• Your objective
Pull from the data below each line where the word "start" occurs, and copy it.

(Dataset extract begins)

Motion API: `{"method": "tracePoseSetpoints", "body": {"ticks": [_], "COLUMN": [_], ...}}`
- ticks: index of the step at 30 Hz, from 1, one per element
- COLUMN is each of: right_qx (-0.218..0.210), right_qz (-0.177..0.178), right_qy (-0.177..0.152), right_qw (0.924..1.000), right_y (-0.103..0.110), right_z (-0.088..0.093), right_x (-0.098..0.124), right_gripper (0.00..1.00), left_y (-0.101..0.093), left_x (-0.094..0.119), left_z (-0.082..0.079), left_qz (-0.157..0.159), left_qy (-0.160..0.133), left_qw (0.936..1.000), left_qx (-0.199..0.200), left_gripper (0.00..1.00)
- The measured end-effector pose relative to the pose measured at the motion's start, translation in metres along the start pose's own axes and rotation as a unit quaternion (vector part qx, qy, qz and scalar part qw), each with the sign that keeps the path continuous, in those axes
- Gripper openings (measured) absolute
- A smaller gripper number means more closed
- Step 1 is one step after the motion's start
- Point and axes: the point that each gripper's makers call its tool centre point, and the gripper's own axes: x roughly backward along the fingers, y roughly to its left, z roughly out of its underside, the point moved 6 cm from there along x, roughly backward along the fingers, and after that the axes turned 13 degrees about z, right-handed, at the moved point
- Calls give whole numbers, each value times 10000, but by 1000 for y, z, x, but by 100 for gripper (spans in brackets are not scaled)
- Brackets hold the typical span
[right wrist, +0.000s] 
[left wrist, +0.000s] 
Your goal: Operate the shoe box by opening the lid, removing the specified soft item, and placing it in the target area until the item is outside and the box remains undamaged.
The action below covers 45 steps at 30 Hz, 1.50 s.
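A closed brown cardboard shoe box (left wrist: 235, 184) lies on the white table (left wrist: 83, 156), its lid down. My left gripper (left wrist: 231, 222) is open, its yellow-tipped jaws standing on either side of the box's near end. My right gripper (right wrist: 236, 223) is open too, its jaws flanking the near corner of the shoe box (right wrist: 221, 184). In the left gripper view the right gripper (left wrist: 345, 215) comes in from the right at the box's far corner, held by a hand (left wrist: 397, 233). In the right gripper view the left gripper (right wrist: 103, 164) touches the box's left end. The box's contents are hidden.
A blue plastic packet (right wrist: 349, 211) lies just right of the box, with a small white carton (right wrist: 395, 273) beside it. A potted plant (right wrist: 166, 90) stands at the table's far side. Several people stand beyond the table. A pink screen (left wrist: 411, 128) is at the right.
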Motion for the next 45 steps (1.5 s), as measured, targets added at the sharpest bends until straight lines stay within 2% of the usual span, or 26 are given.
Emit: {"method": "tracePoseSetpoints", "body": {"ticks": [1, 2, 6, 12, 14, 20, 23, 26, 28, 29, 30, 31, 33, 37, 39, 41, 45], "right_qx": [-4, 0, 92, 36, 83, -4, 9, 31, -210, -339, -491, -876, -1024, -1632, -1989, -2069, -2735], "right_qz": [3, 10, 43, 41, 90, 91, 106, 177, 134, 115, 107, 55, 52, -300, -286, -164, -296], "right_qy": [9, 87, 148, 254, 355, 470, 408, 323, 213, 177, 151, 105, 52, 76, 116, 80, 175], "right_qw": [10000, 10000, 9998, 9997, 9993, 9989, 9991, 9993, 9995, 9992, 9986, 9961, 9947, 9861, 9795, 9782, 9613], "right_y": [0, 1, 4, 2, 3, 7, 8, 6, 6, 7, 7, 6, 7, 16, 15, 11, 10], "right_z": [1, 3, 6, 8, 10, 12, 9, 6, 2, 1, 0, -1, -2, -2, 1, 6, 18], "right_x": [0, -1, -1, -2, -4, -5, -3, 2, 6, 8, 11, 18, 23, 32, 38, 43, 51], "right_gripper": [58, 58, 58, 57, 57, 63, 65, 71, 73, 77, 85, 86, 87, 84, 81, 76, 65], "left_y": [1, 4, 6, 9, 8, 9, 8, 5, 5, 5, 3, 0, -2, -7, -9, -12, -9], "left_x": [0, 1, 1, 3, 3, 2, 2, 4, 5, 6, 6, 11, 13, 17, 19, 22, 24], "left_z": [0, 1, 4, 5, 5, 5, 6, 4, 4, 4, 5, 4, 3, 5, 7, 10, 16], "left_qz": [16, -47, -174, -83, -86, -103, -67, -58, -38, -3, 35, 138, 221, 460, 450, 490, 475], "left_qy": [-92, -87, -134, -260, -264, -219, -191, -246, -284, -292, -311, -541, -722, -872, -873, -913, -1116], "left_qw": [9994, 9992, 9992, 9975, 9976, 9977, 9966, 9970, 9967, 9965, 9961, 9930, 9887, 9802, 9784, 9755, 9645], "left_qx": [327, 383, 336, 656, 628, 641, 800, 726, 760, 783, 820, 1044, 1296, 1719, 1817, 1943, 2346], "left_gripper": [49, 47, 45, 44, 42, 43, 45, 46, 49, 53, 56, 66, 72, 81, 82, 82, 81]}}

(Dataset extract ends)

• Exercise answer
- The measured end-effector pose relative to the pose measured at the motion's start, translation in metres along the start pose's own axes and rotation as a unit quaternion (vector part qx, qy, qz and scalar part qw), each with the sign that keeps the path continuous, in those axes
- Step 1 is one step after the motion's start

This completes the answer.